Milgram was interested in researching how far people would go in obeying orders if it involved performing dangerous and even deadly action against another person and that violate their own personal beliefs and values. Simply put, Stanley Milgram was interested in how easily ordinary people could be influenced into committing atrocities for example, Germans in WWII (Taylor, Peplau & Sears, 2006).
Milgram selected participants for his experiment by advertising, through the newspaper, for male participants to take part in a psychology study of learning at Yale University. The procedure was that the volunteer was paired with another person and they drew straws to find out who would be the “learner” and who would be the “teacher.” The draw was fixed so that the participant was always the teacher, and the learner was one of Milgram’s associates (pretending to be a real participant).

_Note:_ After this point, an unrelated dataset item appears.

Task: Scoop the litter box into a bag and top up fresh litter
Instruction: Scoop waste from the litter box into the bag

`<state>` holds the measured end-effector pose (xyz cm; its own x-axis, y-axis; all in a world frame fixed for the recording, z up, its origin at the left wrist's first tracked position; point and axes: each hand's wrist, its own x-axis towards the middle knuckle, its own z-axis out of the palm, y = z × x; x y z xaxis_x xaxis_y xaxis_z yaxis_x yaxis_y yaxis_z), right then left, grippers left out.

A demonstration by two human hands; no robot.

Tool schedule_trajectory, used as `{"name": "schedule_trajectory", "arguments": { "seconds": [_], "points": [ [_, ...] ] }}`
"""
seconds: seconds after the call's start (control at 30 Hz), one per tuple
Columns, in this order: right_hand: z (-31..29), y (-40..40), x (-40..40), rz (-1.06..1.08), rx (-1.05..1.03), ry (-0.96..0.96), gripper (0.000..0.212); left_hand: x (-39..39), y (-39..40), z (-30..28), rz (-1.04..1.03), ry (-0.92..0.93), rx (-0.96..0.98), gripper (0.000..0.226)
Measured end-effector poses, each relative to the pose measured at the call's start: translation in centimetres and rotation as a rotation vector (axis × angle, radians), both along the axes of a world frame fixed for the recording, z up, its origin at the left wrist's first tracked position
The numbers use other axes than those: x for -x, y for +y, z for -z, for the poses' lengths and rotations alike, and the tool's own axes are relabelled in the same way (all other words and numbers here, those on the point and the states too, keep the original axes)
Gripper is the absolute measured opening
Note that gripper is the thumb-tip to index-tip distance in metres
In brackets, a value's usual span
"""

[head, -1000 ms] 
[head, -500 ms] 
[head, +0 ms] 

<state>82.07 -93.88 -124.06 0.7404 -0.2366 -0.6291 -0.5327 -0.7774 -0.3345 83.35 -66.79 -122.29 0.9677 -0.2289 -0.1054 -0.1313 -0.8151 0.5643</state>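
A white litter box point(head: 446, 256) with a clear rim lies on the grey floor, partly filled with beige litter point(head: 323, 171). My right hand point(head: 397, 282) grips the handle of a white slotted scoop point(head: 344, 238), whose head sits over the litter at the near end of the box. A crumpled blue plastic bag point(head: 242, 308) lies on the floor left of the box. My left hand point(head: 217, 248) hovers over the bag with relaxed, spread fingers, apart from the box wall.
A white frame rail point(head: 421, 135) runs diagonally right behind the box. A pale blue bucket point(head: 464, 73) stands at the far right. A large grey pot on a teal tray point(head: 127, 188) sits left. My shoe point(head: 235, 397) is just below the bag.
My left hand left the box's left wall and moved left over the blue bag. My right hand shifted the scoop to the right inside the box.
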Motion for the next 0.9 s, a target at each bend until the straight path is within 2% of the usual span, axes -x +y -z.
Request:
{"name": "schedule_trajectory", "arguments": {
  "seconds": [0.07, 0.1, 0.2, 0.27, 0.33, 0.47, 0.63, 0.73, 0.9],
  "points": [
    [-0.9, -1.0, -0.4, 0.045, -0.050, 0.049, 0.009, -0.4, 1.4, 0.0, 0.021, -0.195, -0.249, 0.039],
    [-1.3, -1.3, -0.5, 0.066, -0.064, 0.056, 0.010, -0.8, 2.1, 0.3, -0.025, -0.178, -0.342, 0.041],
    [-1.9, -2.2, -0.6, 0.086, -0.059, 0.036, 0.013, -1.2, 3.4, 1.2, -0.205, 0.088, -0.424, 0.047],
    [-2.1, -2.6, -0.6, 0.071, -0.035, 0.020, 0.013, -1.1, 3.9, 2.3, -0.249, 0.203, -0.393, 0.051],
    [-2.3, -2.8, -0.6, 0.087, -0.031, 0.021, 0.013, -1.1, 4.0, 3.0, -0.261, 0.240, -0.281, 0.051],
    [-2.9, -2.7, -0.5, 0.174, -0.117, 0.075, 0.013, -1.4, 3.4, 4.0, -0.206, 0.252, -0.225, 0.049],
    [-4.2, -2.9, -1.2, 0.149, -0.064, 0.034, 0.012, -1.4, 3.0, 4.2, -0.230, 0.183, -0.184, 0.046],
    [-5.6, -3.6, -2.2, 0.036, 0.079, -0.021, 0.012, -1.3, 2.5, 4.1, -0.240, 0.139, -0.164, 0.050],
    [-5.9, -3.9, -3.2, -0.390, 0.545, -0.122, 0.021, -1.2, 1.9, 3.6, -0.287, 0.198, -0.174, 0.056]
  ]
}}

While in another room, the "teacher" would deliver a shock, ranging from 15 to 450 volts, to the “learner" every time an incorrect answer was produced. While the participant believed that he was delivering real shocks to the learner, the associate was simply pretending to be shocked. As the level of shock increases, the learner’s reactions became increasingly dramatic. Toward the end, at maximum voltage, he simply stopped answering and made no response at all. Through all this, the experimenter (dressed in white lab coat) urged the learner to continue. They did this even though the person they were shocking screamed for mercy, had a heart condition, and was apparently experiencing great pain. The teacher, however, had…...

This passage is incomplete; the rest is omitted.